» Records for this exercise:
******************************

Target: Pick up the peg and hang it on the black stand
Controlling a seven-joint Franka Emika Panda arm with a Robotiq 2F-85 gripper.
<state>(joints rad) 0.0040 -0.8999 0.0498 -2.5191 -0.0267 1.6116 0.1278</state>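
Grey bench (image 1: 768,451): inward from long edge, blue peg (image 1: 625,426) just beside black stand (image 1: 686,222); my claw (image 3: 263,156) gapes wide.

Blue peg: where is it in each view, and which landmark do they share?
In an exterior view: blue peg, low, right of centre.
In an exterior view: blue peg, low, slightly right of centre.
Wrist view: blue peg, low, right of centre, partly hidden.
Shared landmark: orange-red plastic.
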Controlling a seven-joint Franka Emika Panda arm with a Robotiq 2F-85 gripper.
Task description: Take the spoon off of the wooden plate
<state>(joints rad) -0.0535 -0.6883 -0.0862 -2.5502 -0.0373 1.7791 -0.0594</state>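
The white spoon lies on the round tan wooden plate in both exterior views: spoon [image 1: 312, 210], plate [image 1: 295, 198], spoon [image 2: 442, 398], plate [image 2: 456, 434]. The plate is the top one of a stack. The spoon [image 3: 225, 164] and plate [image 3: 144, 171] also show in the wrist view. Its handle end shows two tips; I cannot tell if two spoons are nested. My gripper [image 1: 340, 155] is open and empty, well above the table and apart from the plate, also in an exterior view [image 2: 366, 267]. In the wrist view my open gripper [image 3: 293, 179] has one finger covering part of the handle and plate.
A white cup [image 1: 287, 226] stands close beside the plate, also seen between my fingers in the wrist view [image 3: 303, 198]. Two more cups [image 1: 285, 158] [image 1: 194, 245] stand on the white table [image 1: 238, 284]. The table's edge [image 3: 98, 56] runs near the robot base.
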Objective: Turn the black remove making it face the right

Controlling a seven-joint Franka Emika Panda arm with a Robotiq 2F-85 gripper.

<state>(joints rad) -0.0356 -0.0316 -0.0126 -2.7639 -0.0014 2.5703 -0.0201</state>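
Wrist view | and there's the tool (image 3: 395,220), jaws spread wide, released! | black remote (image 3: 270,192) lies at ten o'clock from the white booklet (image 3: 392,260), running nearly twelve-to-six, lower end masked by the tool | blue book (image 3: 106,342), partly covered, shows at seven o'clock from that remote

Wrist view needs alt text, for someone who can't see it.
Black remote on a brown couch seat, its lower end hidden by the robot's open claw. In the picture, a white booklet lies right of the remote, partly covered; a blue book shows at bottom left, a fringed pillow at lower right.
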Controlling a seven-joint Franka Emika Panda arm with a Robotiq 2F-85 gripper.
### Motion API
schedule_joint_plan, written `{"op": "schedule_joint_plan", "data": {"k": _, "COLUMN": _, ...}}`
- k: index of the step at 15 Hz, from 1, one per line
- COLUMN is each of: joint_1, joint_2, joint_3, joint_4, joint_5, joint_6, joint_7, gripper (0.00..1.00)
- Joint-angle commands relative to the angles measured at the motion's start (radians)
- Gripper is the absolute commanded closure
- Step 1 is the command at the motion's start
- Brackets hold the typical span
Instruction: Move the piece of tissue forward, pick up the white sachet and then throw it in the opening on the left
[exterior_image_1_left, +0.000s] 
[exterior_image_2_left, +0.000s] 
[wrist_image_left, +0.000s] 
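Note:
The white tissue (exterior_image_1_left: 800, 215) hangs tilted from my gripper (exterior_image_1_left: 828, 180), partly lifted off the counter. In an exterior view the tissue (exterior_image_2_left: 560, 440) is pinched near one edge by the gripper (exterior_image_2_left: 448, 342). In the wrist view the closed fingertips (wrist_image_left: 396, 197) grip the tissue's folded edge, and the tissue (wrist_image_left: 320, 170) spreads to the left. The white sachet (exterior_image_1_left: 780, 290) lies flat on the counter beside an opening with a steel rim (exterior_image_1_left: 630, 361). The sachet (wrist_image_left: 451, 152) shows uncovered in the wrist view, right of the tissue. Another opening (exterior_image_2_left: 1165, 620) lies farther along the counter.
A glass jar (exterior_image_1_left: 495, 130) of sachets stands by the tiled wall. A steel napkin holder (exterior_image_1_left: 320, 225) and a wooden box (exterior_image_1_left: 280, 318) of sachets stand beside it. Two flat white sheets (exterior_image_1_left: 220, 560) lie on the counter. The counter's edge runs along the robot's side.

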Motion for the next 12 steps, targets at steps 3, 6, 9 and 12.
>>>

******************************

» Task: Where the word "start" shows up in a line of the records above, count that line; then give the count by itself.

» Problem solution: 2